PROBLEM DETAILS: Retype all of the material exactly, leaving no line out.

RECORDED INFORMATION:
⟨

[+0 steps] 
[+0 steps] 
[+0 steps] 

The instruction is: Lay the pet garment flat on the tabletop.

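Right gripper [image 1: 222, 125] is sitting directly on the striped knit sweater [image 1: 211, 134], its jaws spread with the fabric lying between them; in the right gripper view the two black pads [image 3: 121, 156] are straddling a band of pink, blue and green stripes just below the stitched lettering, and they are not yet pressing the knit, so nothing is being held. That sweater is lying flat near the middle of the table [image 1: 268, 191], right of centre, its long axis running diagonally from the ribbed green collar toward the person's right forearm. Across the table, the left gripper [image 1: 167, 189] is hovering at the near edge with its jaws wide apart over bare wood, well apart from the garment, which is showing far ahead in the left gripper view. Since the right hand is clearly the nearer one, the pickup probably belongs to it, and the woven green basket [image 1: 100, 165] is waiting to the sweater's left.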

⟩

WRITTEN SOLUTION:
[+0 steps] 
[+0 steps] 
[+0 steps] 

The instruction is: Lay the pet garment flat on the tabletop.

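Right gripper [image 1: 222, 125] is sitting directly on the striped knit sweater [image 1: 211, 134], its jaws spread with the fabric lying between them; in the right gripper view the two black pads [image 3: 121, 156] are straddling a band of pink, blue and green stripes just below the stitched lettering, and they are not yet pressing the knit, so nothing is being held. That sweater is lying flat near the middle of the table [image 1: 268, 191], right of centre, its long axis running diagonally from the ribbed green collar toward the person's right forearm. Across the table, the left gripper [image 1: 167, 189] is hovering at the near edge with its jaws wide apart over bare wood, well apart from the garment, which is showing far ahead in the left gripper view. Since the right hand is clearly the nearer one, the pickup probably belongs to it, and the woven green basket [image 1: 100, 165] is waiting to the sweater's left.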

The exercise concludes with this answer.